* _Data provided_:
+ + + + +

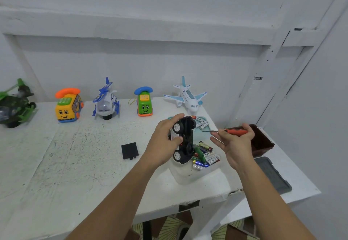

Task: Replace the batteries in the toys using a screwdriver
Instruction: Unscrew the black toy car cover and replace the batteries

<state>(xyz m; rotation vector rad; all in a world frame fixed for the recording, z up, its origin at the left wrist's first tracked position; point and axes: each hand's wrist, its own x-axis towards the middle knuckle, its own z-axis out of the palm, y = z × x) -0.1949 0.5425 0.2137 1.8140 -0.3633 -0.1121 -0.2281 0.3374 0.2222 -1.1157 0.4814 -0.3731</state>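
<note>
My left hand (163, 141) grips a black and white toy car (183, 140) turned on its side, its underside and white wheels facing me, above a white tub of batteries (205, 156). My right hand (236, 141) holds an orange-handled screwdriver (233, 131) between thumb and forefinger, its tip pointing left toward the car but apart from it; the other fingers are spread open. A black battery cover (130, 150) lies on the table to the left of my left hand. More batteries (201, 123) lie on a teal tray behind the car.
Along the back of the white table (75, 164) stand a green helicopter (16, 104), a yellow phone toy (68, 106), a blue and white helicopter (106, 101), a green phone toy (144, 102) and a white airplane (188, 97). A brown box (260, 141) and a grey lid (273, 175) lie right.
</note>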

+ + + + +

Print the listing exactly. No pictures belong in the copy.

* _Task solution_:
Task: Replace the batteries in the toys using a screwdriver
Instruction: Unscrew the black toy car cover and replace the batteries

<state>(xyz m; rotation vector rad; all in a world frame fixed for the recording, z up, its origin at the left wrist's first tracked position; point and axes: each hand's wrist, its own x-axis towards the middle knuckle, its own z-axis out of the palm, y = z × x) -0.1949 0.5425 0.2137 1.8140 -0.3633 -0.1121 -0.2281 0.3374 0.2222 -1.1157 0.4814 -0.3731</state>
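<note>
My left hand (163, 141) grips a black and white toy car (183, 140) turned on its side, its underside and white wheels facing me, above a white tub of batteries (205, 156). My right hand (236, 141) holds an orange-handled screwdriver (233, 131) between thumb and forefinger, its tip pointing left toward the car but apart from it; the other fingers are spread open. A black battery cover (130, 150) lies on the table to the left of my left hand. More batteries (201, 123) lie on a teal tray behind the car.
Along the back of the white table (75, 164) stand a green helicopter (16, 104), a yellow phone toy (68, 106), a blue and white helicopter (106, 101), a green phone toy (144, 102) and a white airplane (188, 97). A brown box (260, 141) and a grey lid (273, 175) lie right.
</note>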

Here the output is complete.